1 files changed, 142 insertions, 156 deletions
diff --git a/stdlib/scanf.mli b/stdlib/scanf.mli
index 1e8a744840..53317d66d8 100644
--- a/stdlib/scanf.mli
+++ b/stdlib/scanf.mli
@@ -65,16 +65,16 @@
 
 (** {7 Formatted input as a functional feature} *)
 
-(** The Caml scanning facility is reminiscent of the corresponding C feature.
+(** The OCaml scanning facility is reminiscent of the corresponding C feature.
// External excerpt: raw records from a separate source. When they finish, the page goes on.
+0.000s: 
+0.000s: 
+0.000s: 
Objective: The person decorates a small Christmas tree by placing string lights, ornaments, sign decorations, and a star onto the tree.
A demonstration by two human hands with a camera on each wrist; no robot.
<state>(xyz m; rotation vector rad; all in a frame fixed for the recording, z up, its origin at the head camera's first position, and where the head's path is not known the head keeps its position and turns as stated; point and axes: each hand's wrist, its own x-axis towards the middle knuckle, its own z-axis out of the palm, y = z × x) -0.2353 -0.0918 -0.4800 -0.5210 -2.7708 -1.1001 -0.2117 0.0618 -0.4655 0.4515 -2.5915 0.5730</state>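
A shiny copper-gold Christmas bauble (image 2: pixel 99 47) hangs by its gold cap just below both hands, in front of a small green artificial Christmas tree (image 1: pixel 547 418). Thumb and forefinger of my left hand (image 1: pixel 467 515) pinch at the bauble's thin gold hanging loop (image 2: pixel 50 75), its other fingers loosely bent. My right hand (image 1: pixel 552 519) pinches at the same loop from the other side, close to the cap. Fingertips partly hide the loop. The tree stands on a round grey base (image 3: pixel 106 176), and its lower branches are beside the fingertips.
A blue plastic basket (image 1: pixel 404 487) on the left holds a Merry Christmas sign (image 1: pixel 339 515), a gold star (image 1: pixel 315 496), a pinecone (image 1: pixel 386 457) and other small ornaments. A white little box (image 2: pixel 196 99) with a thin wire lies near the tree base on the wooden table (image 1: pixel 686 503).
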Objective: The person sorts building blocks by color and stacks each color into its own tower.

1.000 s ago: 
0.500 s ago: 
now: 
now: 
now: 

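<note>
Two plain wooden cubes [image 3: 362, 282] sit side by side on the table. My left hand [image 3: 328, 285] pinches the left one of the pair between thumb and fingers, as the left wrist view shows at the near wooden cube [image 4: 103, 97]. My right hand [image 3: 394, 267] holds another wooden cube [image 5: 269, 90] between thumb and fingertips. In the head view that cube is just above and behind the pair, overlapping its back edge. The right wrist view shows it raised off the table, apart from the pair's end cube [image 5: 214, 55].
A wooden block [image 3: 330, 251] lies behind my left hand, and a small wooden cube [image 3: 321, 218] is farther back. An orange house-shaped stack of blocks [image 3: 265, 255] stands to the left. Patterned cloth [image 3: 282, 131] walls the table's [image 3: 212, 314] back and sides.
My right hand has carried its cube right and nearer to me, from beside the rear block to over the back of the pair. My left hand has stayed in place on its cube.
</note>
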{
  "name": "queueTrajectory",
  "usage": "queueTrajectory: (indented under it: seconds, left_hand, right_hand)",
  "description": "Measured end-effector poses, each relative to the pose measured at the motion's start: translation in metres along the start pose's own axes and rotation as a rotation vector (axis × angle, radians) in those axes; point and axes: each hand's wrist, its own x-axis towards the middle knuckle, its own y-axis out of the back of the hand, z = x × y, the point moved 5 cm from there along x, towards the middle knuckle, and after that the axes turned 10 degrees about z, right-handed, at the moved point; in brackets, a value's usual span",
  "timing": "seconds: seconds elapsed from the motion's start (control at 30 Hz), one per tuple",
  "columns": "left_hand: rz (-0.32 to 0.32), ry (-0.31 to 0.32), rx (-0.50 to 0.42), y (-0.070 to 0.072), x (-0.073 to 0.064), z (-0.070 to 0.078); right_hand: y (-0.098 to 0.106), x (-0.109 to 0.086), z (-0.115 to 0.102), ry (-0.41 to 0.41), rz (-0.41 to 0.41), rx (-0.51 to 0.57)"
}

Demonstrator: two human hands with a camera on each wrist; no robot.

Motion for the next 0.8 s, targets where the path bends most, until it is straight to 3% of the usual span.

     However, it is also largely different, simpler, and yet more powerful:
     the formatted input functions are higher-order functionals and the
     parameter passing mechanism is just the regular function application not
     the variable assignment based mechanism which is typical for formatted
-    input in imperative languages; the Caml format strings also feature
+    input in imperative languages; the OCaml format strings also feature
     useful additions to easily define complex tokens; as expected within a
     functional programming language, the formatted input functions also
     support polymorphism, in particular arbitrary interaction with
-    polymorphic user-defined scanners.  Furthermore, the Caml formatted input
+    polymorphic user-defined scanners.  Furthermore, the OCaml formatted input
     facility is fully type-checked at compile time. *)
 
 (** {6 Formatted input channel} *)
@@ -232,21 +232,14 @@ val bscanf : Scanning.in_channel -> ('a, 'b, 'c, 'd) scanner;;
 
 (** {6 Format string description} *)
 
-(** The format string is a character string which contains three types of
+(** The format is a character string which contains three types of
     objects:
     - plain characters, which are simply matched with the characters of the
       input (with a special case for space and line feed, see {!Scanf.space}),
     - conversion specifications, each of which causes reading and conversion of
       one argument for the function [f] (see {!Scanf.conversion}),
     - scanning indications to specify boundaries of tokens
-      (see scanning {!Scanf.indication}).
-
-   As a special convention for format strings, the [\@] character introduces
-   an escape for both characters [\@] and [%]: in a format string,
-   [\@\@] and [\@%] are respectively equivalent to the plain characters [\@]
-   and [%].
-   @since 3.13
-*)
+      (see scanning {!Scanf.indication}). *)
 
 (** {7:space The space character in format strings} *)
 
@@ -269,157 +262,148 @@ val bscanf : Scanning.in_channel -> ('a, 'b, 'c, 'd) scanner;;
 
 (** {7:conversion Conversion specifications in format strings} *)
 
-(** Conversion specifications have the following form:
-
-   [% \[flags\] \[width\] \[.precision\] type]
-
-   In short, a conversion specification consists in the [%] character,
-   followed by optional modifiers, and a type which is made of one or
-   several characters.
-
-   The types and their meanings are:
-
-   - [d]: reads an optionally signed decimal integer.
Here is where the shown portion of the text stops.